In The One You Feed, I create an immersive experience that investigates my relationship to dog, nature, and creativity: The written word is projected as a visual art, a creative non-fiction, collecting remembered moments through language. The sound of Swedish Kulning, a piercing herding call, blends with howling huskies. Dogs projected on every wall. The smell of sweet golden straw evokes animal husbandry. The human-teeth-marked dog-dishes questions where the human/animal tale (or tail) begins or ends.
I hope this installation conveys some of the magic I felt when dogsledding. My gratitude for the dogs that were determined to drive me forward. They taught me that leading comes from the heart; that life is beautiful when you guzzle the fleeting moments: details in snowflakes, in coats of fur, in different shades of blue-ice eyes.
One evening an old Cherokee told his grandson about a battle that goes on inside people. He said, “My son, the battle is between two wolves inside us all.
One is Evil – It is anger, envy, jealousy, sorrow, regret, greed, arrogance, self-pity, guilt, resentment, inferiority, lies, false pride, superiority, and ego.
The other is Good – It is joy, peace, love, hope, serenity, humility, kindness, benevolence, empathy, generosity, truth, compassion and faith.”
The grandson thought about it for a minute and then asked his grandfather:
“Which wolf wins?”
The old Cherokee simply replied, “The one you feed.”
After Professor Eberhardy listened to Ethan Hamby’s final presentation in the Creative Nonfiction Writing Seminar, she asked, “What changed in your art based on our work in this class?”
Ethan responded:
“In the past, I used nonfiction writing as a response to my art.
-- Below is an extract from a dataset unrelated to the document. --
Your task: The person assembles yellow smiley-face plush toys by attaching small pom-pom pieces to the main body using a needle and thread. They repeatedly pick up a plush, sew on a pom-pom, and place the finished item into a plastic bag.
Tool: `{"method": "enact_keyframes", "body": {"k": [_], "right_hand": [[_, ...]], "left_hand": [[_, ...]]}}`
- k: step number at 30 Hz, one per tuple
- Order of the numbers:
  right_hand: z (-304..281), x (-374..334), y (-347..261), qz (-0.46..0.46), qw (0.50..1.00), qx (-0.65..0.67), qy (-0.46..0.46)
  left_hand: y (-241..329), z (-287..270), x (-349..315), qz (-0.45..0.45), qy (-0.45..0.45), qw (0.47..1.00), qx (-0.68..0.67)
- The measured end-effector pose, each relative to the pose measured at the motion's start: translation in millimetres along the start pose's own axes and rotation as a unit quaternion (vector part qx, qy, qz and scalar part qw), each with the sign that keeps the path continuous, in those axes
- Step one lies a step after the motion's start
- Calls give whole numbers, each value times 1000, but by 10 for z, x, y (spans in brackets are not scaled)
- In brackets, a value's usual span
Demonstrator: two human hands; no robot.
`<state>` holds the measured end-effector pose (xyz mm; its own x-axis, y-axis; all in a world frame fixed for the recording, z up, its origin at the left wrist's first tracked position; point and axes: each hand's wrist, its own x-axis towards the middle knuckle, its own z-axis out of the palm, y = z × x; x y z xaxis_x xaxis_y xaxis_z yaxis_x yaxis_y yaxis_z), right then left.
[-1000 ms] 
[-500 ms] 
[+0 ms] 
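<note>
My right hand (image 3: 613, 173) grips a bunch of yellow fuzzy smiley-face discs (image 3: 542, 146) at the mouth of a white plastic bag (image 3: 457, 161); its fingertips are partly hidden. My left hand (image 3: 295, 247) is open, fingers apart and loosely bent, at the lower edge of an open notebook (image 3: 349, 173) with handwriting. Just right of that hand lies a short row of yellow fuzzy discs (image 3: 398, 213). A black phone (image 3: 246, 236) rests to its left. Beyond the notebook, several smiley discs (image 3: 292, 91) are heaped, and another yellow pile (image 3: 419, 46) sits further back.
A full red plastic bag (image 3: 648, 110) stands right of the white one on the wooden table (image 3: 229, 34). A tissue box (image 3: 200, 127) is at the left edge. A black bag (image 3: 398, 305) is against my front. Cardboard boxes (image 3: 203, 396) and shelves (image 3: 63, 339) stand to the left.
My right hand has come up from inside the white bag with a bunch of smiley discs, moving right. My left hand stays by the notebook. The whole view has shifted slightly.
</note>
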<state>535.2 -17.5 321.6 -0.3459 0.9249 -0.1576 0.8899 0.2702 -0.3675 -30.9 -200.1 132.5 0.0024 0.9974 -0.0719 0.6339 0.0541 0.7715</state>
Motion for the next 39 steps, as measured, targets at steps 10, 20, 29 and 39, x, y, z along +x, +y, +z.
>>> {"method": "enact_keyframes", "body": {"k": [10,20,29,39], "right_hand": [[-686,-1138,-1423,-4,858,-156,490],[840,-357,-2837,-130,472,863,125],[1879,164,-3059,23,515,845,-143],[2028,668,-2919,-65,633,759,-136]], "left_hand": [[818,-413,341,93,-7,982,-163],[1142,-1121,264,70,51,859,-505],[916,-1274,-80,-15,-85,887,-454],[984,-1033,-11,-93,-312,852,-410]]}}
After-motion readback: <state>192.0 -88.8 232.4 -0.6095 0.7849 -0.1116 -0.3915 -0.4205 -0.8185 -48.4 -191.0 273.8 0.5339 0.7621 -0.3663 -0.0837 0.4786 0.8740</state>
Now through this new approach to creative nonfiction writing, words inspired forms and objects. The story continues off the page and inhabits the spatial arrangement of the installation.The result is a holistic work of art that weaves all the creative disciplines into a single experience through layers of sound, symbols, and time.”
Ethan received the 2016 Liberal Arts Department Kathryn Coughlan Award for Outstanding Student in the field of Literature, Writing, or Film criticism. For his essay Protest Pots, he received the 2016 William Daley Award recognizing an excellent essay treating ceramics.